*Task prompt*
Given the material below, return only the lines starting at the line with "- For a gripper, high" and ending at the line with "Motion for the", exactly as they appear.

---------- Data block

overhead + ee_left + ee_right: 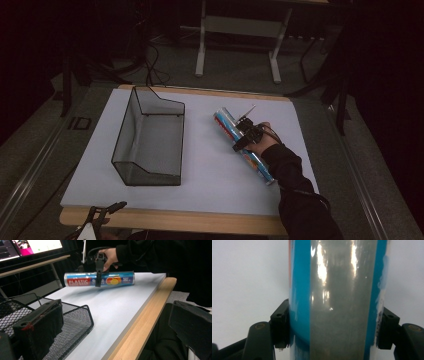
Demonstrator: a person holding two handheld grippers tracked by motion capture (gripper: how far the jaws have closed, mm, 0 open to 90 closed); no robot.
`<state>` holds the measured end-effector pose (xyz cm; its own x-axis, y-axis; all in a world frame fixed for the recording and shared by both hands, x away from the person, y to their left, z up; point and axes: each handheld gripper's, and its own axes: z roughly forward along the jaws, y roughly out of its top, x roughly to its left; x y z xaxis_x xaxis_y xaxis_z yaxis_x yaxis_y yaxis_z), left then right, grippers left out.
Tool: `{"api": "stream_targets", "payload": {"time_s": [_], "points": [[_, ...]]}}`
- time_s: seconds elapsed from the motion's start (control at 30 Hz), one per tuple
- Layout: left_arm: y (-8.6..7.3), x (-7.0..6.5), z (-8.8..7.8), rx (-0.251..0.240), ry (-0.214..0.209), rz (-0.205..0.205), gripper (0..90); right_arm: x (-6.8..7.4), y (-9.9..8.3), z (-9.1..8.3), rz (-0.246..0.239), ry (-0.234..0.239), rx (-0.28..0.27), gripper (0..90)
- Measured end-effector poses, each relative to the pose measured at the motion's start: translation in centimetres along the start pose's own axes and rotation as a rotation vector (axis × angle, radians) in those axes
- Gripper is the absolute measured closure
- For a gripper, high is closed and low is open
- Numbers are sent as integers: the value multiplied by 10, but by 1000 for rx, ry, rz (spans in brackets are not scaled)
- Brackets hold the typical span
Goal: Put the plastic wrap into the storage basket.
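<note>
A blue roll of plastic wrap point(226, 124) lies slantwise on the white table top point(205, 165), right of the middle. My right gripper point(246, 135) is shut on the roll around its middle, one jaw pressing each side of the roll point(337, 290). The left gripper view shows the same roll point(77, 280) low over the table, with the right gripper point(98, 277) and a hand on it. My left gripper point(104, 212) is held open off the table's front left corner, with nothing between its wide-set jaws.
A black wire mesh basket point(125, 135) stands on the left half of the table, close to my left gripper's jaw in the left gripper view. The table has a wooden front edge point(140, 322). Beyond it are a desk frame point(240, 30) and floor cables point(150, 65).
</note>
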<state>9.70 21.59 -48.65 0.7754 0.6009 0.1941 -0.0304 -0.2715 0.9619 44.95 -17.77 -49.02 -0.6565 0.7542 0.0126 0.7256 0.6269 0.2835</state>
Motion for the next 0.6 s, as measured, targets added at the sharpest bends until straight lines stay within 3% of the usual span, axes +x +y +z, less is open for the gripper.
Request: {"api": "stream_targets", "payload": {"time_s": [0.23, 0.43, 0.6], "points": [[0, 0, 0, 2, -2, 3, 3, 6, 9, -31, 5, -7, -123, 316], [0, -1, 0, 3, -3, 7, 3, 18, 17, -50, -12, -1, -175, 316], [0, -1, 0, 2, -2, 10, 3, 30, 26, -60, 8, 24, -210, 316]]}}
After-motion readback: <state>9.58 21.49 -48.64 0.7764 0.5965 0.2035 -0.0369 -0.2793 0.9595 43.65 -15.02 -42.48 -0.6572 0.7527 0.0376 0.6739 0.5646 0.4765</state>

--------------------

*Written solution*
- For a gripper, high is closed and low is open
- Numbers are sent as integers: the value multiplied by 10, but by 1000 for rx, ry, rz (spans in brackets are not scaled)
- Brackets hold the typical span
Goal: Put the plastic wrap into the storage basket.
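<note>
A blue roll of plastic wrap point(226, 124) lies slantwise on the white table top point(205, 165), right of the middle. My right gripper point(246, 135) is shut on the roll around its middle, one jaw pressing each side of the roll point(337, 290). The left gripper view shows the same roll point(77, 280) low over the table, with the right gripper point(98, 277) and a hand on it. My left gripper point(104, 212) is held open off the table's front left corner, with nothing between its wide-set jaws.
A black wire mesh basket point(125, 135) stands on the left half of the table, close to my left gripper's jaw in the left gripper view. The table has a wooden front edge point(140, 322). Beyond it are a desk frame point(240, 30) and floor cables point(150, 65).
</note>
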<state>9.70 21.59 -48.65 0.7754 0.6009 0.1941 -0.0304 -0.2715 0.9619 44.95 -17.77 -49.02 -0.6565 0.7542 0.0126 0.7256 0.6269 0.2835</state>
Motion for the next 0.6 s, as measured, targets added at the sharpest bends until straight lines stay within 3% of the usual span, axes +x +y +z, less is open for the gripper.

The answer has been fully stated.